*** Opening Data ***

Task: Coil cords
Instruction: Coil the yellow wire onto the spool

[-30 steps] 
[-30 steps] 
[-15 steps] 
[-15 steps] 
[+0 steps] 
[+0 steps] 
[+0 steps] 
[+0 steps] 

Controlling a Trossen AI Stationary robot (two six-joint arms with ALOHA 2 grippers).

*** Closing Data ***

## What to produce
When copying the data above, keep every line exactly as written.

## Finished task
Task: Coil cords
Instruction: Coil the yellow wire onto the spool

[-30 steps] 
[-30 steps] 
[-15 steps] 
[-15 steps] 
[+0 steps] 
[+0 steps] 
[+0 steps] 
[+0 steps] 

Controlling a Trossen AI Stationary robot (two six-joint arms with ALOHA 2 grippers).

At this stage, the exercise is finished.